The way that the characters express themselves in this silent episode is crucial to the comedic timing of the entire piece. After their fight on the couch (11:00), the couple exchange melodramatic expressions of longing, hate, and annoyance reminiscent of an old silent film or of Gene Kelly’s Don Lockwood in Singin’ in the Rain. Pemberton and Shearsmith use complex hand signals and facial expressions as well as text messages as a vehicle for their humor, which match their situation and their bumbling antics. The complete diegetic sound in the episode renders the silence even starker as other non-human characters in the episode are able to vocalize, and the silence is finally shattered with the deaths of all of the original characters. The final irony of the episode comes as the hit man takes the paper-towel-aluminum-foil artwork instead of the ruined original floating in the pool.

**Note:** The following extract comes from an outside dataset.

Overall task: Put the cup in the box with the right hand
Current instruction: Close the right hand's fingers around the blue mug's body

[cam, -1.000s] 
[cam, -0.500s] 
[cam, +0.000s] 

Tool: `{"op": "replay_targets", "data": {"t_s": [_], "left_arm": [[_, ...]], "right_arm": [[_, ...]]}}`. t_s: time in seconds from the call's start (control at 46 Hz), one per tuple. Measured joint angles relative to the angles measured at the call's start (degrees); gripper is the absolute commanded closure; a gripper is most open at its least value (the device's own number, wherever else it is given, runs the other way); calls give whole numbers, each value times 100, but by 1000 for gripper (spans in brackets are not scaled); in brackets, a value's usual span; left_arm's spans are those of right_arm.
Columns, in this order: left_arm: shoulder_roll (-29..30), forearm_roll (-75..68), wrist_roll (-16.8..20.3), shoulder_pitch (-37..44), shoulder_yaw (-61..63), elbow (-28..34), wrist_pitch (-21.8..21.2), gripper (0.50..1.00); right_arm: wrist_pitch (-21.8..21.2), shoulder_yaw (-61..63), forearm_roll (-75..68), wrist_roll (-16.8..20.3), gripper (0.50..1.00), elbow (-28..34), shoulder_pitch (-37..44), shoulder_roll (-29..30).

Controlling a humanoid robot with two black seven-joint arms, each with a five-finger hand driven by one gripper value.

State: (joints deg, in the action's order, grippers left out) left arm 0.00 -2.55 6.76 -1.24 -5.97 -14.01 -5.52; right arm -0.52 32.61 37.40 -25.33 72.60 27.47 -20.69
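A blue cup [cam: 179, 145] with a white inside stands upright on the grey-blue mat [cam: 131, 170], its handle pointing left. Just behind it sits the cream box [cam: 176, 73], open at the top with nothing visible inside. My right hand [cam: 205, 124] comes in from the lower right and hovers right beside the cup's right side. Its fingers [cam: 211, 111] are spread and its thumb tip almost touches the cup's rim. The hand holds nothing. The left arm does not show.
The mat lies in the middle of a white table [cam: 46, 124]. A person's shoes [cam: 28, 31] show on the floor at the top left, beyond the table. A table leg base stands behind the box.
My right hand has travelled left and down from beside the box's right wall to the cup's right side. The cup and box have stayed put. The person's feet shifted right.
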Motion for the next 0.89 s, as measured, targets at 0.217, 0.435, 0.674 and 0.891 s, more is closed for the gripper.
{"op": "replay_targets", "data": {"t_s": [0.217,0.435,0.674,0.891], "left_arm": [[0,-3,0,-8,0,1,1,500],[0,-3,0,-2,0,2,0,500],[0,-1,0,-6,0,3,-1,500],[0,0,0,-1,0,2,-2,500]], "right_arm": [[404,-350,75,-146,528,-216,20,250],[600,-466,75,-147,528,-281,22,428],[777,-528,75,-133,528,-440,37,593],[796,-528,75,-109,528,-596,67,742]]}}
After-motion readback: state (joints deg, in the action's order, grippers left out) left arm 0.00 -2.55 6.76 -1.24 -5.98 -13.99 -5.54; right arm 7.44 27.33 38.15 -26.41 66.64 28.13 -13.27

The acts of violence in this episode of Inside No. 9 read as comedy not only because of the absurdity of each situation but also because of the duality of the A- and B-plotlines. What is set up to be more violent – the home invasion – fails to deliver completely until the end, and the more domestic, soap opera is the one that surprises he audience, and the one more packed with mystery. The violence of this episode is completely contained within the house, an after-effect of the form of the show, and it is difficult to see it existing outside of this episode. No one succeeds, especially the last survivor, and because of that, there is no winner, or no one who truly gains from the violence. Perhaps that is why it is almost easier to laugh at it after the fact, no matter how cruel some of the deaths are.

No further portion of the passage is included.